Multidrug-Resistant Pathogens Common in MSM With Gastroenteritis

By Reuters Staff

November 04, 2019

NEW YORK (Reuters Health) - Men who have sex with men (MSM) have high rates of infectious gastroenteritis, and infections with multidrug-resistant pathogens are common, according to new findings.

MSM with multiple partners are known to have a higher rate of intestinal infection with Shigella, Campylobacter and Giardia compared with the population overall, Dr. Kira L. Newman of the University of Washington School of Medicine in Seattle and her colleagues note in in Clinical Infectious Diseases, online October 17.

To better understand the causes of infectious diarrhea in MSM since the introduction of antiretroviral therapy for HIV and sensitive molecular testing, the authors looked at 235 men who had recently undergone multiplex stool polymerase chain reaction (PCR) testing.

There were 268 episodes of gastroenteritis in total, and 131 patients had 151 episodes with positive PCR testing. Sixty-three percent of the men in the study had HIV.

Of the positive tests, 88.7% detected a bacterial pathogen, 26% a virus and 40% a parasite. Forty-three percent of positive tests included two or more pathogens.

The most commonly identified bacteria were Escherichia coli (33.1% of positive samples), Shigella (30.5%) and Campylobacter (17.2%).

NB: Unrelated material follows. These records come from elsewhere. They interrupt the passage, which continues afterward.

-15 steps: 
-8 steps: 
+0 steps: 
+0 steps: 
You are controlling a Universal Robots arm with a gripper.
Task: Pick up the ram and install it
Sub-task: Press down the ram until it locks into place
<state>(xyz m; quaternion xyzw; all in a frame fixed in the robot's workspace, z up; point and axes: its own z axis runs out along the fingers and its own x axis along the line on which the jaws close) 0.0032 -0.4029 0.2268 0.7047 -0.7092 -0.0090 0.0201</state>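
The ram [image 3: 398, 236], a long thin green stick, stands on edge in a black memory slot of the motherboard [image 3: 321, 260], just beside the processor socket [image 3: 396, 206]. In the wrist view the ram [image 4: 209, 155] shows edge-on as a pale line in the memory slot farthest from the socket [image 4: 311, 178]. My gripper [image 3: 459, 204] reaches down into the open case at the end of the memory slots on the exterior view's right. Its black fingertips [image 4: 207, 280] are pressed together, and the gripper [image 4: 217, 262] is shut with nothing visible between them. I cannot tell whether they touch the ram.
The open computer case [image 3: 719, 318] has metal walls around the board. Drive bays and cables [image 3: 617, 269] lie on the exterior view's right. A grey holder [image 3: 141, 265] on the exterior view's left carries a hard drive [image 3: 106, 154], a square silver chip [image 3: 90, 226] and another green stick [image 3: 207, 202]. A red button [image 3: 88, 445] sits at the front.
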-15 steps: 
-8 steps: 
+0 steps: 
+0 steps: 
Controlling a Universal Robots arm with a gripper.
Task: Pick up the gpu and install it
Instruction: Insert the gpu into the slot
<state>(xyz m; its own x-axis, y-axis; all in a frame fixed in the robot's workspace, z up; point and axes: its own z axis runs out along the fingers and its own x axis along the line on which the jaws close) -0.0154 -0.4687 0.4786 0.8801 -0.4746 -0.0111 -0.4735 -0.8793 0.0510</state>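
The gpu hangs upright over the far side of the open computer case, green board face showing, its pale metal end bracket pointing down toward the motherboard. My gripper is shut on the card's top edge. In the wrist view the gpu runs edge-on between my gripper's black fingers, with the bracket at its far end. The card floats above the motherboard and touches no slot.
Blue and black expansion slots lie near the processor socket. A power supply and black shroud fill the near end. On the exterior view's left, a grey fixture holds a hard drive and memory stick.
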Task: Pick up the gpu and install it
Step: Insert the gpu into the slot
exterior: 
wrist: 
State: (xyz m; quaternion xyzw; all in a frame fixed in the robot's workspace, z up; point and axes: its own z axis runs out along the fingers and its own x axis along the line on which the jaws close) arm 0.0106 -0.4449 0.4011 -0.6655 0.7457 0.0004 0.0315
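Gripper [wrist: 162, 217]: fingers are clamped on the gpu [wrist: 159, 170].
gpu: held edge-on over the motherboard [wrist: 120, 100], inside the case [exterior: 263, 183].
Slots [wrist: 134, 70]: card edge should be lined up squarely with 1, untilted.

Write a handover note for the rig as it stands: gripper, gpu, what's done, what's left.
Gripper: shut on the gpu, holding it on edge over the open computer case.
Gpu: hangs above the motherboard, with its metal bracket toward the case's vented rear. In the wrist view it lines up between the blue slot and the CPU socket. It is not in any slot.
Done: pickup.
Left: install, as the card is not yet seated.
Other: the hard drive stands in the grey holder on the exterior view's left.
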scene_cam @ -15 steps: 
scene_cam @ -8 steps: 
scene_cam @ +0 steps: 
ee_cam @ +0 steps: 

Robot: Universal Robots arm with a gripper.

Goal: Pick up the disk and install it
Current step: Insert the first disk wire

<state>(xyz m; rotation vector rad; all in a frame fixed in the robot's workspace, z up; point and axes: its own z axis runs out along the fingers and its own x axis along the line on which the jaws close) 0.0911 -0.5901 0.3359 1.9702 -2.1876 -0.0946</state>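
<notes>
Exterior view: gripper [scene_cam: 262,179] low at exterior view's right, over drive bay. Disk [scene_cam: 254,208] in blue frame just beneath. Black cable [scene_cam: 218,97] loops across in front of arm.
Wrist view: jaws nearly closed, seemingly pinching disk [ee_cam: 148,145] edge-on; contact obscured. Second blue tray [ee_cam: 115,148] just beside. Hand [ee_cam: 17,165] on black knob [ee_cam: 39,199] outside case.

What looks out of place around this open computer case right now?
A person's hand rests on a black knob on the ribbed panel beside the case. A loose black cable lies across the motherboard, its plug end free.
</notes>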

All of the 19 Shigella isolates tested were resistant to ampicillin and trimethoprim-sulfamethoxazole, and 17 were resistant to azithromycin. Of nine Campylobacter isolates tested, seven were resistant to ciprofloxacin and eight were resistant to erythromycin.

Clinical presentation and outcomes were similar for men with and without HIV.

Three-quarters of patients with positive pathogen tests were prescribed antibiotics.

"We suspect that the high rate of testing and treatment in our study is due to 2 factors," Dr. Newman and colleagues note. "First, many consider people living with HIV to be immunocompromised regardless of CD4 count and may therefore test and treat people living with HIV based on immunocompromised guideline recommendations. Second, there is active discussion in the STD community regarding testing and treating of gastroenteritis in MSM, with some advocating for increased testing and treatment in MSM to prevent further transmission."

They conclude, "Antimicrobial treatment options are becoming limited, and persistent evidence of transmission through sexual contact suggests that current prevention strategies are ineffective. New approaches are needed to detect, treat, and prevent enteric infections in MSM."

SOURCE: https://bit.ly/2q75wYA

Clin Infect Dis 2019.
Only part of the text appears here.